§ Exercise prompt
The required output consists solely of the lines from the line containing "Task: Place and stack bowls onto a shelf" through the end of the records, copied exactly.

(Stored items from a collection)

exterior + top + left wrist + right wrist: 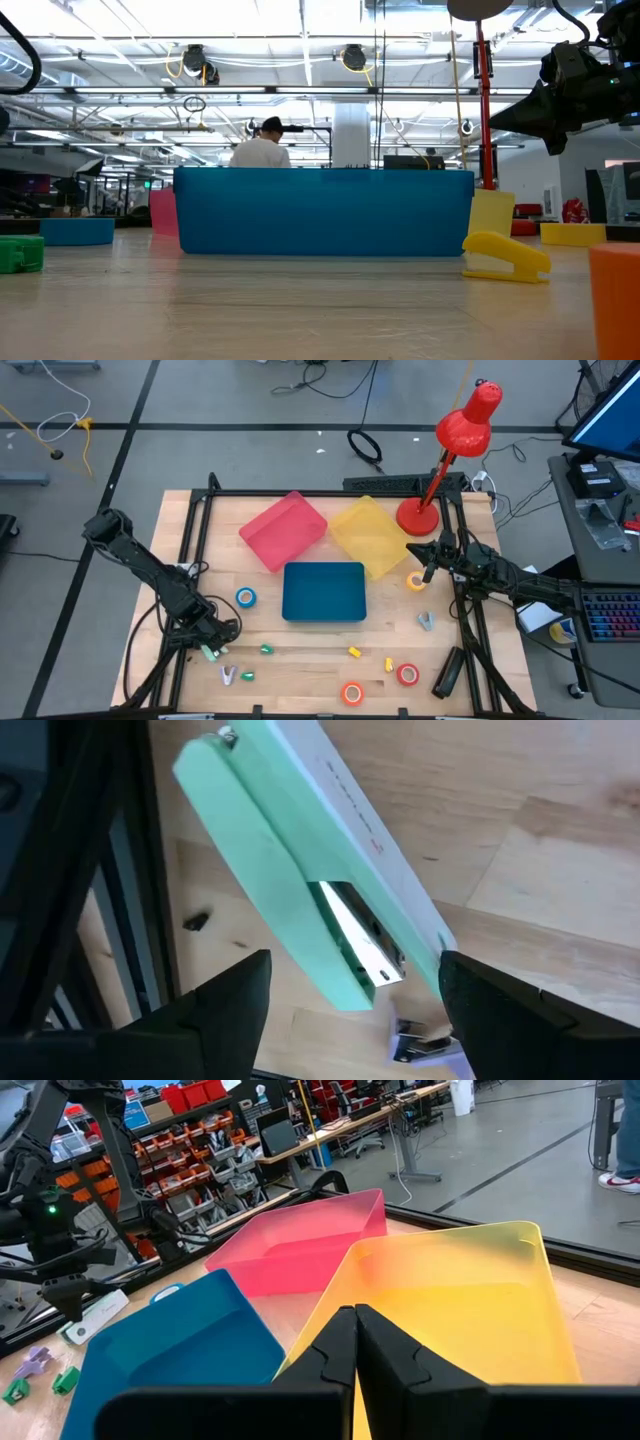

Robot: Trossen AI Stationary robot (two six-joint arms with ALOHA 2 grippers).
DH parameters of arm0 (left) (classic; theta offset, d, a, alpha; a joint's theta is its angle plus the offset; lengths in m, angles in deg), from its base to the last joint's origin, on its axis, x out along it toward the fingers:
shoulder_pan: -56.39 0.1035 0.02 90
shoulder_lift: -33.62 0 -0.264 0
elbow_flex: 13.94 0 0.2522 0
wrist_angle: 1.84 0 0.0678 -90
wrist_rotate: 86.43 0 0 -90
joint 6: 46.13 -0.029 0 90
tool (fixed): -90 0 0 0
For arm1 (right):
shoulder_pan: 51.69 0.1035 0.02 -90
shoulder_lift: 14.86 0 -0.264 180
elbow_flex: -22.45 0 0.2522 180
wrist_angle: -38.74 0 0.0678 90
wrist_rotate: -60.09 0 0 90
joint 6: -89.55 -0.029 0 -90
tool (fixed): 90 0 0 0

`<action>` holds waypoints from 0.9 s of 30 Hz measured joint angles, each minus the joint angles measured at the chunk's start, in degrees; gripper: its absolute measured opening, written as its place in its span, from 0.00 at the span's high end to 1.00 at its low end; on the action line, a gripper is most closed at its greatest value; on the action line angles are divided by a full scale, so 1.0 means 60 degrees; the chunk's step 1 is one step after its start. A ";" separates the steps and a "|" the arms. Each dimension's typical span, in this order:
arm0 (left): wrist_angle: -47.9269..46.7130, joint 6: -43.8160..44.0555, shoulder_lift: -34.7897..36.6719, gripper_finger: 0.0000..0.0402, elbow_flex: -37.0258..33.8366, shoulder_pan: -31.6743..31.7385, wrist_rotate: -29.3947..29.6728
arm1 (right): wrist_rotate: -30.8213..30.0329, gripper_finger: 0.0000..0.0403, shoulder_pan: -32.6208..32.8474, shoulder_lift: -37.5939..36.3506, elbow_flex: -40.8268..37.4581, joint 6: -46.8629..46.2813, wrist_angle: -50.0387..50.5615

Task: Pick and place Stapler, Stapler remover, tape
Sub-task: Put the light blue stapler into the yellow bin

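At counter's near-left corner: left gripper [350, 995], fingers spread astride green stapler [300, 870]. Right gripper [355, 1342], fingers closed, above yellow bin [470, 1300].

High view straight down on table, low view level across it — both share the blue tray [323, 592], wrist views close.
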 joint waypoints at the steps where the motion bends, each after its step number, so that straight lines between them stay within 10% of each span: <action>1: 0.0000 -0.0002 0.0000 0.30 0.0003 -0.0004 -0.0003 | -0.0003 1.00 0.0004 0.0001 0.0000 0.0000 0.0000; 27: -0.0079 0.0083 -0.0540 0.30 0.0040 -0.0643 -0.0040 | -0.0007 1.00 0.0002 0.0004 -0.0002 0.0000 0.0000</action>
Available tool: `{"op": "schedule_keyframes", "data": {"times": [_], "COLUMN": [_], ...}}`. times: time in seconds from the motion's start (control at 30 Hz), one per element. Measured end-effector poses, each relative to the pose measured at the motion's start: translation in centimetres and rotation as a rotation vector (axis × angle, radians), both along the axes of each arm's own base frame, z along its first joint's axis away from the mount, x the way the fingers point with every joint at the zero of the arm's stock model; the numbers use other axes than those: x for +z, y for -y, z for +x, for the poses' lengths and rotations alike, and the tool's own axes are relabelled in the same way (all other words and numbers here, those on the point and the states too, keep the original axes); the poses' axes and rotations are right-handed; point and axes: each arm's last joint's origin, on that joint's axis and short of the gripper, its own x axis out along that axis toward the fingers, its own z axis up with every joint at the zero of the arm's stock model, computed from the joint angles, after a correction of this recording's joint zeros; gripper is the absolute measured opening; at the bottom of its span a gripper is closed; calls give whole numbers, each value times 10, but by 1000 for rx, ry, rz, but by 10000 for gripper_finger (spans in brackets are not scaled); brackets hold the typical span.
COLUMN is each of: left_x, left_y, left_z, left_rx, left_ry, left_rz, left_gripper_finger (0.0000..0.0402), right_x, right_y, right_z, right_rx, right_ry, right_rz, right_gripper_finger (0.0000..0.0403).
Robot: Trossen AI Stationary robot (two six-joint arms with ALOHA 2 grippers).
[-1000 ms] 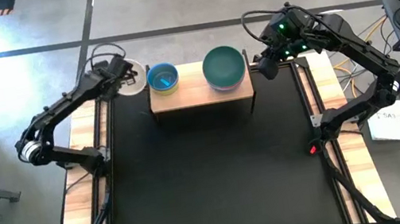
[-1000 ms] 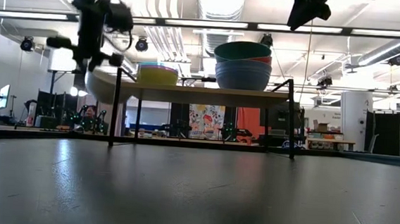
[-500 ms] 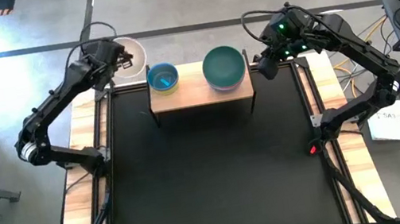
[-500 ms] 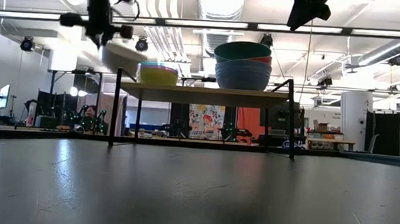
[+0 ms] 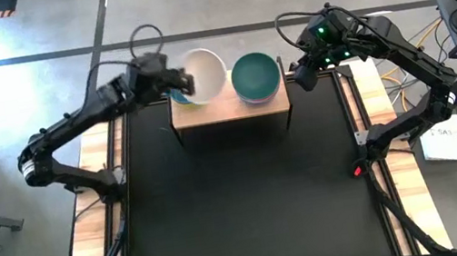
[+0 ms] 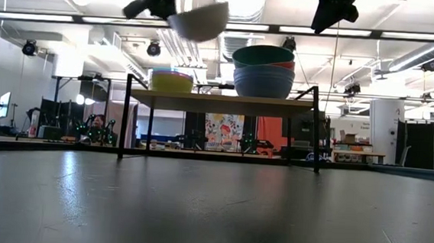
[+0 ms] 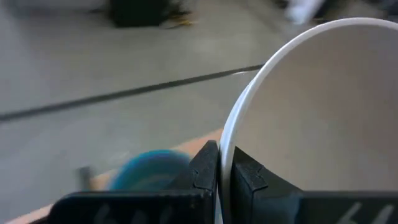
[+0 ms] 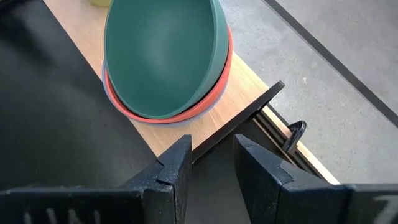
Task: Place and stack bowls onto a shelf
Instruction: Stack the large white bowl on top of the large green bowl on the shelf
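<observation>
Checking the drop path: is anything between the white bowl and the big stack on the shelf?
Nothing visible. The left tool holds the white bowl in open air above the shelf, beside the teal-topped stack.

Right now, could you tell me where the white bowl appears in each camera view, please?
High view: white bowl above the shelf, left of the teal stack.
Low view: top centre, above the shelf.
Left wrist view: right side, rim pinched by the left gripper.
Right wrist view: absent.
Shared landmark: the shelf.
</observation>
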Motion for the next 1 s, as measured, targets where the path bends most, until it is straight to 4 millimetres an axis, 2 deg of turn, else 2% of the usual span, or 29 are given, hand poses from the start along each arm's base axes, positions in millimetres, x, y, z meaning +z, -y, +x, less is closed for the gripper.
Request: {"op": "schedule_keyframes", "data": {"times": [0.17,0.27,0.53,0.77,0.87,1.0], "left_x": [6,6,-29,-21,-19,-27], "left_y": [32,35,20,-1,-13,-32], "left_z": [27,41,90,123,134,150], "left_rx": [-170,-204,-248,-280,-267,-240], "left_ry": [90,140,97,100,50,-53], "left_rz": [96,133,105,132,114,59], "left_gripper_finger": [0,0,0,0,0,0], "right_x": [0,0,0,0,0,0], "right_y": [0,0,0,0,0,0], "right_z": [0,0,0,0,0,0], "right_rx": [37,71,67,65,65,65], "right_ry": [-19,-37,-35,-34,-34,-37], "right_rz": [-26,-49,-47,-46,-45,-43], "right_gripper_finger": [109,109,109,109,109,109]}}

§ Output
Task: Place and stack bowls onto a shelf
Instruction: Stack the large white bowl on top of the large green bowl on the shelf
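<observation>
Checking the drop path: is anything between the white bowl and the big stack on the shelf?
Nothing visible. The left tool holds the white bowl in open air above the shelf, beside the teal-topped stack.

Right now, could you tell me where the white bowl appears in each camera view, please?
High view: white bowl above the shelf, left of the teal stack.
Low view: top centre, above the shelf.
Left wrist view: right side, rim pinched by the left gripper.
Right wrist view: absent.
Shared landmark: the shelf.
</observation>
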Motion for the next 1 s, as measured, targets where the path bends most, until it is straight to 4 millimetres an axis, 2 deg of turn, else 2% of the usual span, or 29 are given, hand poses from the start along each arm's base axes, positions in millimetres, x, y, z meaning +z, -y, +x, less is closed for the gripper.
Request: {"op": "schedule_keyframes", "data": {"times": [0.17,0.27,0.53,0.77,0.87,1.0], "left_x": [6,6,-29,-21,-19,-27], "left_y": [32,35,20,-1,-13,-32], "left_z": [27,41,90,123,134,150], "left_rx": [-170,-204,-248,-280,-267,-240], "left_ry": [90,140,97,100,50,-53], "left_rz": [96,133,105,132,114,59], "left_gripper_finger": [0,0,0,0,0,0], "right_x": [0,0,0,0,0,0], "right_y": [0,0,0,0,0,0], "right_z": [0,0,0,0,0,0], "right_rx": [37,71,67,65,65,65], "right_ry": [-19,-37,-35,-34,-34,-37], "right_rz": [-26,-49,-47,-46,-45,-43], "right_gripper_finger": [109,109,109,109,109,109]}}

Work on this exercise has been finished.